Figure 13.2 – Logs for the django-postagram container

Well, that’s quite normal. The container is running on its own network and doesn’t have direct access to the host machine network.

In the previous chapter, we added services for NGINX and Postgres and made the configurations. We need to also do the same with Docker; I mean, we can have two other Dockerfiles for NGINX and Postgres. And let’s be honest: it starts to become a little bit much. Imagine adding a Flask service, a Celery service, or even another database. Depending on the number n of components of your system, you will need n Dockerfiles. This is not interesting, but thankfully, Docker provides a simple solution for that called Docker Compose. Let’s explore it more.

Using Docker Compose for multiple containers

Docker Compose is a tool developed and created by the Docker team to help define configurations for multi-container applications. Using Docker Compose, we just need to create a YAML file to define the services and the command to start each service. It also supports configurations such as container name, environment setting, volume, and a lot more, and once the YAML file is written, you just need a command to build the images and spin all the services.

Let’s understand the key difference between a Dockerfile and Docker Compose: a Dockerfile describes how to build the image and run the container, while Docker Compose is used to run Docker containers. At the end of the day, Docker Compose still uses Docker under the hood, and you will—most of the time—need at least a Dockerfile. Let’s integrate Docker Compose into our workflow.

Writing the docker-compose.yaml file

Before writing the YAML file, we will have to make some changes to the Dockerfile. As we will be launching the Django server from the docker-compose file, we can remove the lines where we expose the port, run the migrations, and start the server. Inside the Dockerfile, remove the following lines of code:

Dockerfile

EXPOSE 8000
CMD ["python", "manage.py", "migrate"]
CMD ["python", "manage.py", "runserver", "0.0.0.0:8000"]
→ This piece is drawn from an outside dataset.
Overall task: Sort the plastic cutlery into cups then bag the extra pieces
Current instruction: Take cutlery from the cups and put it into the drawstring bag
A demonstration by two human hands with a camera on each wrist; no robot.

Once it’s done, create a new file called docker-compose.yaml at the root of the project. Make sure that the docker-compose.yaml file and the Dockerfile are in the same directory. The docker-compose.yaml file will describe the services of the backend application. We will need to write three services:

  • NGINX: We are using NGINX as the web server. Thankfully, there is an official image available we can use to write quick configurations.
  • Postgres: There is also an official image available for Postgres. We will just need to add environment variables for the database user.
  • django-backend: This is the backend application we have created. We will use the Dockerfile so that Docker Compose will build the image for this service.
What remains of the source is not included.